* Problem description
Using the records below, transcribe word for word the stretch from the line that contains "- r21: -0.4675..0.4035" through the line that contains "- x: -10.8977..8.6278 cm", both end lines included, and nothing else.

* Listed entries
#####

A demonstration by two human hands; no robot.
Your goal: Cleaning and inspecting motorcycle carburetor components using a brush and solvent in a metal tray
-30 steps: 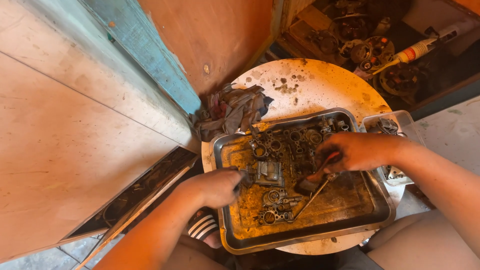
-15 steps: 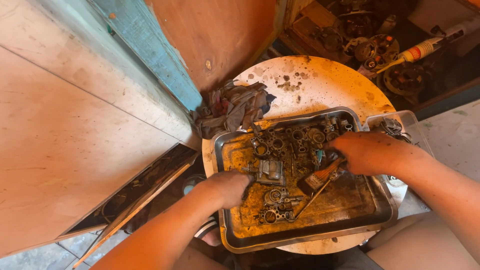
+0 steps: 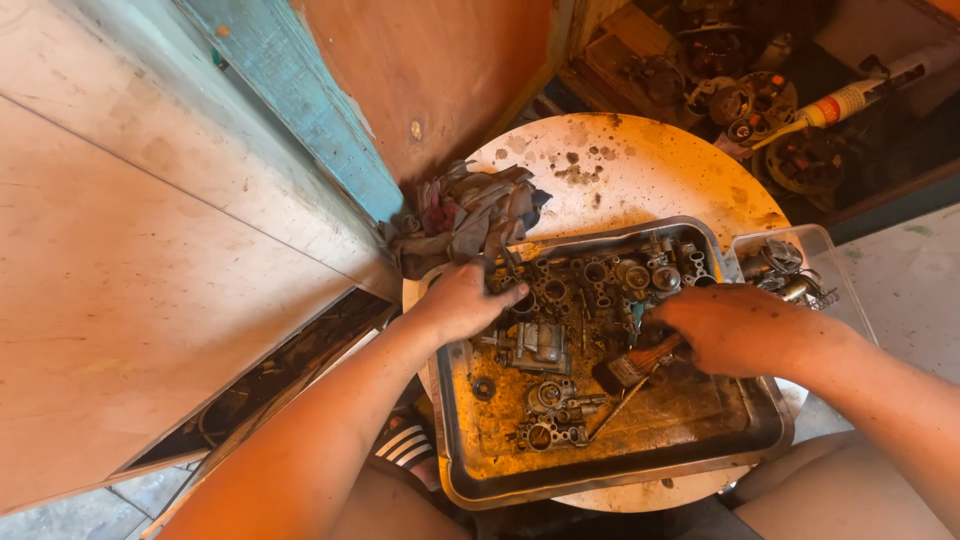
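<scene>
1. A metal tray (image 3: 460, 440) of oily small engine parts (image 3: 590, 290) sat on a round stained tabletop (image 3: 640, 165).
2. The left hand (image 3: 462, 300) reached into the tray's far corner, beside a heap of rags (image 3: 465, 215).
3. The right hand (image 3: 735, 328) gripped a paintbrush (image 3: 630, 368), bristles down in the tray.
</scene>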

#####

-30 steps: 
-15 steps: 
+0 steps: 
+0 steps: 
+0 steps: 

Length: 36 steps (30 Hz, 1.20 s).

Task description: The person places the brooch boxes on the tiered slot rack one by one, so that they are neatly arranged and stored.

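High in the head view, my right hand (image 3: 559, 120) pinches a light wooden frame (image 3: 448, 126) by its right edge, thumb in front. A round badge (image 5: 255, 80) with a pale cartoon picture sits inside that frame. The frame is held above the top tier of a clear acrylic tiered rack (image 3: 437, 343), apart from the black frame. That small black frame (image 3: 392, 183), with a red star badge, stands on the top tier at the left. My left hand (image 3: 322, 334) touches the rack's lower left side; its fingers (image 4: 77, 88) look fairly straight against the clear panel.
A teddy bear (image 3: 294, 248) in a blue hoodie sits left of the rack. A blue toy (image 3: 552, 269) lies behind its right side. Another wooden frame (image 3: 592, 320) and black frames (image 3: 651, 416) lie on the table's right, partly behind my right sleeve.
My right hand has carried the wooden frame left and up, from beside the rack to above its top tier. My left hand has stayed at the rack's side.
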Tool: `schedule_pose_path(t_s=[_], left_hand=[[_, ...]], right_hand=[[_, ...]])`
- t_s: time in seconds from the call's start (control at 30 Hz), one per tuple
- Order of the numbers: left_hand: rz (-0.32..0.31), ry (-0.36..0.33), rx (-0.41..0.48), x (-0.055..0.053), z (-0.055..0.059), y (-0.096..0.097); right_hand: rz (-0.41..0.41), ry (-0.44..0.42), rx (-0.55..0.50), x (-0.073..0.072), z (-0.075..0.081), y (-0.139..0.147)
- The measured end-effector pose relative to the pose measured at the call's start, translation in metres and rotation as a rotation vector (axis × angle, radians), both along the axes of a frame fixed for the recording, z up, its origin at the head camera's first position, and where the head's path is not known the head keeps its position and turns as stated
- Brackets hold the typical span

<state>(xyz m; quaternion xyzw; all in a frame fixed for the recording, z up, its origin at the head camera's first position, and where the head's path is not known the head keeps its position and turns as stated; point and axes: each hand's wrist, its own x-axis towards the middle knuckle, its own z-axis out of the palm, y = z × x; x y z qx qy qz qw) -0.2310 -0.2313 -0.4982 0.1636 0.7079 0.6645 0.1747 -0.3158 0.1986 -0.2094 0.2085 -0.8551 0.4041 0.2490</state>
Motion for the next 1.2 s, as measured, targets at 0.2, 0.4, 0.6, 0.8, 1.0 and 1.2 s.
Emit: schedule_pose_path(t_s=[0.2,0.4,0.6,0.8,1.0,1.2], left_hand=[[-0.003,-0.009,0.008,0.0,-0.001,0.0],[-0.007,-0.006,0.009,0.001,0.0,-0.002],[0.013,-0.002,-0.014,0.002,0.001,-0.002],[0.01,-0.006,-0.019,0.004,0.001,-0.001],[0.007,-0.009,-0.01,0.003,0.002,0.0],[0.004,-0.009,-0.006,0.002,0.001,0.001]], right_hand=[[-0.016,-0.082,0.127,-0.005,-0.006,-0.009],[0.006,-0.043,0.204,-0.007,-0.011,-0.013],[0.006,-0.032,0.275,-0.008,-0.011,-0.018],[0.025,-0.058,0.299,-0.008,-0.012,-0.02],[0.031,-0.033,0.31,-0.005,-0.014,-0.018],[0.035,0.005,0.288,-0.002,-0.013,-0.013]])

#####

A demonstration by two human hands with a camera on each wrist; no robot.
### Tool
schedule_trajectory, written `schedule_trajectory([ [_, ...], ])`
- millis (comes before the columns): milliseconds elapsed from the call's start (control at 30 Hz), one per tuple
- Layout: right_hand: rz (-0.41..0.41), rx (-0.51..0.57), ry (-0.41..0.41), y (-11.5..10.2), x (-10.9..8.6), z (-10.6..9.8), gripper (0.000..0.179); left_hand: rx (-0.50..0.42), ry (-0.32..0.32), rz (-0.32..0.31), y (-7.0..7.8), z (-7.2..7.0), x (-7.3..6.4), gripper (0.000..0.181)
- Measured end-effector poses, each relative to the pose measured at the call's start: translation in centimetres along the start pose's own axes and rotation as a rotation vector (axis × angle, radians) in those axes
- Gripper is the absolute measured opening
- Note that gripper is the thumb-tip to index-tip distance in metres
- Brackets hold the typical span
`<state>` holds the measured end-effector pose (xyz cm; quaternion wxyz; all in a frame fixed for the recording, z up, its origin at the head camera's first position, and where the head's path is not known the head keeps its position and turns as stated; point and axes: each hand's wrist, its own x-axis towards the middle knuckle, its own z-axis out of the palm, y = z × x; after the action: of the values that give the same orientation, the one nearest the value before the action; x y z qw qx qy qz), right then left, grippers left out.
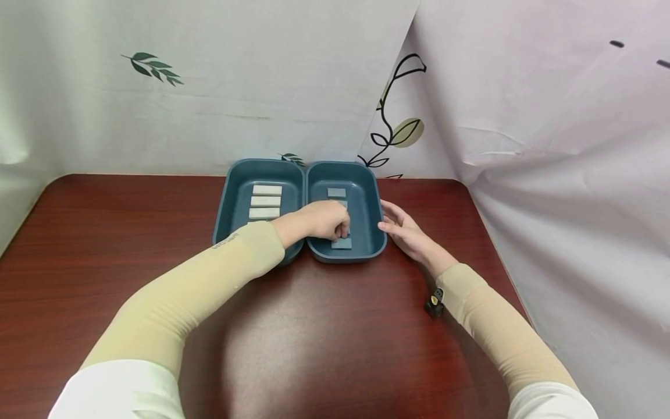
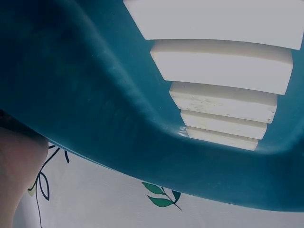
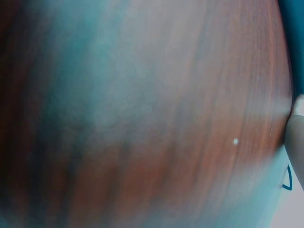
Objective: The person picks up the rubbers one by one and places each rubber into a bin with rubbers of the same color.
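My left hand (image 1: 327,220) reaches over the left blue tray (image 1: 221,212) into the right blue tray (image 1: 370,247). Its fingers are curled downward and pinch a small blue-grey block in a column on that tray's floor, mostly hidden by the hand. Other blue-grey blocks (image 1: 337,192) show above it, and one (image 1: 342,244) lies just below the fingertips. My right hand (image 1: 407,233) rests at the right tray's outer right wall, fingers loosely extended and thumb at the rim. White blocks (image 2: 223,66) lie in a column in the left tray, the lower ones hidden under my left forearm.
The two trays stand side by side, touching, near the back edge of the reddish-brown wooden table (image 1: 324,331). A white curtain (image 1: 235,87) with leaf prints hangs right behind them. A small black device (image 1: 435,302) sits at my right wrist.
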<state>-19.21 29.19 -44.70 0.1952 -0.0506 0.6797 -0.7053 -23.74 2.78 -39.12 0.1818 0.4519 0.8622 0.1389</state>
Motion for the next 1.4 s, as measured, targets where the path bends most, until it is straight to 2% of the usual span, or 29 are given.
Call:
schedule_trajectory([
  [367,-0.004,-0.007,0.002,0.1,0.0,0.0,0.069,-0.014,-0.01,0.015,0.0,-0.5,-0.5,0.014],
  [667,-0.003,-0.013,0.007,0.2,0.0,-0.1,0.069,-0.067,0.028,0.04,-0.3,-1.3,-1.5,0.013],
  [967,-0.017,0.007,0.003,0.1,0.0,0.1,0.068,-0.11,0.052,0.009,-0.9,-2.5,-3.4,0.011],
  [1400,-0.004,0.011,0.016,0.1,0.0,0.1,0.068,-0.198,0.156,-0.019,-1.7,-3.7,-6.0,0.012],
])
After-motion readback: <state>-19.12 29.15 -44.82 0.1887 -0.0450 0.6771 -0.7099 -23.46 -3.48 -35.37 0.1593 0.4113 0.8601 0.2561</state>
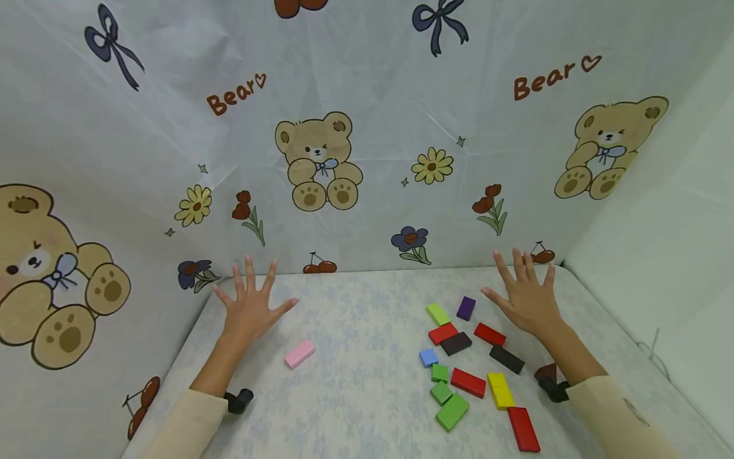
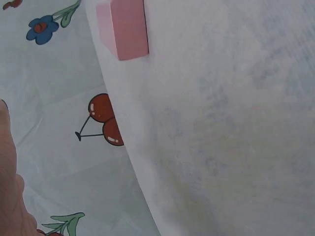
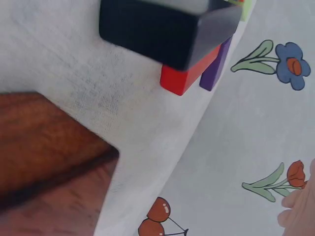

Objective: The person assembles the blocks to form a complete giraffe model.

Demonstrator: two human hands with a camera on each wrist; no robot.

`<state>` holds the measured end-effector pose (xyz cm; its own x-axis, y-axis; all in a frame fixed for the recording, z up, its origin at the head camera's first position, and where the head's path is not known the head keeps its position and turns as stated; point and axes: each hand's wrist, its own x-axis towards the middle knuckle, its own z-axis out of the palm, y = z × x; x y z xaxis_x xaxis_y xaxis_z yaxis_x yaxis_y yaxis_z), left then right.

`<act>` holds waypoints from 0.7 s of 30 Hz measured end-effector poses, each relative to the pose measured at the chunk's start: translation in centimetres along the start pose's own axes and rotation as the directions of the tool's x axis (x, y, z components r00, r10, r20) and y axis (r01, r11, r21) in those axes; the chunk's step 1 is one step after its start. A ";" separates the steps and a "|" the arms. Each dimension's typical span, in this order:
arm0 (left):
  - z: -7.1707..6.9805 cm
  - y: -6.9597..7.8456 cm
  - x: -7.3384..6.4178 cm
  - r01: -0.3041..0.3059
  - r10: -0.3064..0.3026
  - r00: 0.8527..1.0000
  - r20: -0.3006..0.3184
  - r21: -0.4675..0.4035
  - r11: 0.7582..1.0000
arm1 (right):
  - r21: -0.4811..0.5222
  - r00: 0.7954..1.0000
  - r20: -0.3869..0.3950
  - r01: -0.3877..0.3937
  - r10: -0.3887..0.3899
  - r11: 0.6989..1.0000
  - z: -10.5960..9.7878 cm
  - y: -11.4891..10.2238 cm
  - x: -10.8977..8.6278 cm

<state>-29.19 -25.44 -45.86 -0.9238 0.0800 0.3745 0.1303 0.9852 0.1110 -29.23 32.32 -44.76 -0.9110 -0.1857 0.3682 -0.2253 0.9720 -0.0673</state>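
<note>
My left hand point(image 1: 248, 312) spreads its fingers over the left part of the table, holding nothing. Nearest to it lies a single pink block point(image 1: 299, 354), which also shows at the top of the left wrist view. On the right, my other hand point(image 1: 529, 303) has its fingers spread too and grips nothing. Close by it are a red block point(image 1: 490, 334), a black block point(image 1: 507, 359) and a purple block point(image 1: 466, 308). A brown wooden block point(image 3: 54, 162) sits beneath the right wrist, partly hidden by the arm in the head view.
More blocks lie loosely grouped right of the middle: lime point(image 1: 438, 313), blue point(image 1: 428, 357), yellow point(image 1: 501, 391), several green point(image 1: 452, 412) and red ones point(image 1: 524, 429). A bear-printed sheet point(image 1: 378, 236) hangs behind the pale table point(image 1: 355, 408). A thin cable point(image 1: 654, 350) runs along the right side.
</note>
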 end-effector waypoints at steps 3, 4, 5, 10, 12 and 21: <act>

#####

* Output of the task
  - r21: -0.4675..0.4035
  - r11: 0.7582..1.0000
arm1 (right):
  - r21: -0.4811..0.5222
  - r00: 0.7954..1.0000
  - r20: -0.3869..0.3950
  - r01: -0.3877..0.3937
  - r10: -0.3887..0.3899
  - r11: 0.6989..1.0000
  - z: -10.5960..9.7878 cm
  - y: -11.4891..10.2238 cm
  - x: -10.8977..8.6278 cm

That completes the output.